### Data shown

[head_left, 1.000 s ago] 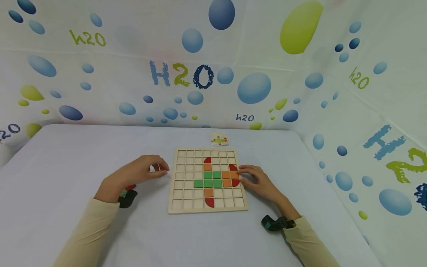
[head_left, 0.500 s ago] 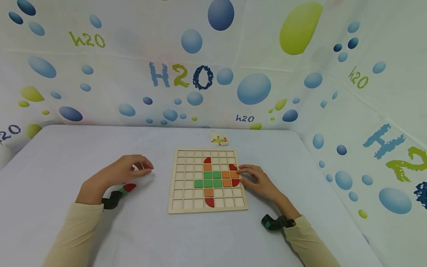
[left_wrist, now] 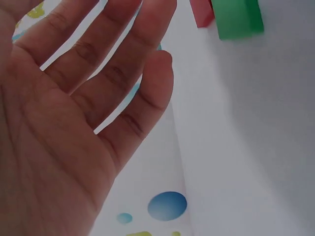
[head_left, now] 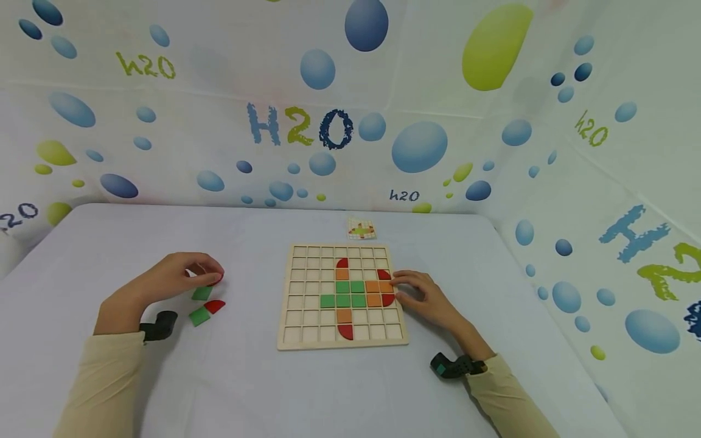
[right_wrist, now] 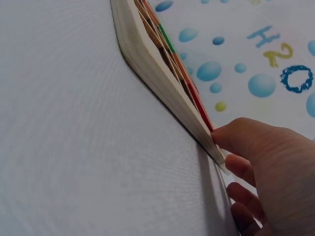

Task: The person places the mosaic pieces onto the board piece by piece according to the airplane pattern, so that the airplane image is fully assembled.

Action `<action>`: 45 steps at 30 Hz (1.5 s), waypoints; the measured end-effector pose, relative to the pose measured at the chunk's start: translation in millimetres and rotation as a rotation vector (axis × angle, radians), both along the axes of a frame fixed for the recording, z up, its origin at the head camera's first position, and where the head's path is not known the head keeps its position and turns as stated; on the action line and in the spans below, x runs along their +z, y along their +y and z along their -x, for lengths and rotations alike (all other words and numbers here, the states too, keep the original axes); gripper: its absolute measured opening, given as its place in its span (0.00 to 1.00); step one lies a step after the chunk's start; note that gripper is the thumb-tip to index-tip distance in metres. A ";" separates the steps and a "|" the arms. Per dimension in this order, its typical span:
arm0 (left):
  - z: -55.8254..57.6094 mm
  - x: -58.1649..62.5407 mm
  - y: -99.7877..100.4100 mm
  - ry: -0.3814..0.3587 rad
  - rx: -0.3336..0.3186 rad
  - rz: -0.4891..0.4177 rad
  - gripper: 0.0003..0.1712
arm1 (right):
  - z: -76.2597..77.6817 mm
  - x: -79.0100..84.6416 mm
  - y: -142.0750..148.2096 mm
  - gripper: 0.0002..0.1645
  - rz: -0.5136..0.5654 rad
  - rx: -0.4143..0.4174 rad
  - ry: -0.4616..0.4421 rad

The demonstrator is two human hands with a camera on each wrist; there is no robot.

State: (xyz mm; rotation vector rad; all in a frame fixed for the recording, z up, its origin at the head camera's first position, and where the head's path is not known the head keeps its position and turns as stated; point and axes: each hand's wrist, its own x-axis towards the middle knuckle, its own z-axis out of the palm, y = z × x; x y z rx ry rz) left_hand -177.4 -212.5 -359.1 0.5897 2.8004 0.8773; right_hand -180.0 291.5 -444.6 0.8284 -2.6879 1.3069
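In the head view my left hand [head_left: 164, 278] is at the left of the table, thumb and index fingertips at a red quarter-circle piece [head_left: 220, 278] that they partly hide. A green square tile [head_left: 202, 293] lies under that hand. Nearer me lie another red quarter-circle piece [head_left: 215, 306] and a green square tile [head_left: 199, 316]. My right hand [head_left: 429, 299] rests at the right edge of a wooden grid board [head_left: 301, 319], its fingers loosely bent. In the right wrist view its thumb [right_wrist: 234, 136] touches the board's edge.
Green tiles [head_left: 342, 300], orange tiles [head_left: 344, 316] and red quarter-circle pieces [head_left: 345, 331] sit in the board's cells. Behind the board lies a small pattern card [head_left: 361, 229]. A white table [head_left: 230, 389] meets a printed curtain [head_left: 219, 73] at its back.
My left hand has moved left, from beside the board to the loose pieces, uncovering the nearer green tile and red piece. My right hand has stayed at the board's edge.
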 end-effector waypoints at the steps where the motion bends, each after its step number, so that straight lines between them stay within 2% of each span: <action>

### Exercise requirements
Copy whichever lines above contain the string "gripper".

### Result for this exercise
Action `<action>`: 45 steps at 30 Hz (1.5 s), waypoints; the measured end-effector pose, relative to the pose measured at the chunk's start: translation in millimetres and rotation as a rotation vector (axis × angle, radians), both along the axes of a frame fixed for the recording, z up, its origin at the head camera's first position, and where the head's path is not known the head keeps its position and turns as stated; on the action line and in the spans below, x runs along their +z, y along their +y and z along their -x, for lengths and rotations alike (all other words and numbers here, the states too, keep the original axes); gripper: its absolute measured opening, given as its place in its span (0.00 to 1.00); step one lies a step after the chunk's start; note that gripper is the thumb-tip to index-tip distance in metres. A ";" separates the steps and a "|" the arms. Per dimension in this order, its typical span:
  - gripper: 0.0003..0.1712
  - gripper: 0.0002..0.1645

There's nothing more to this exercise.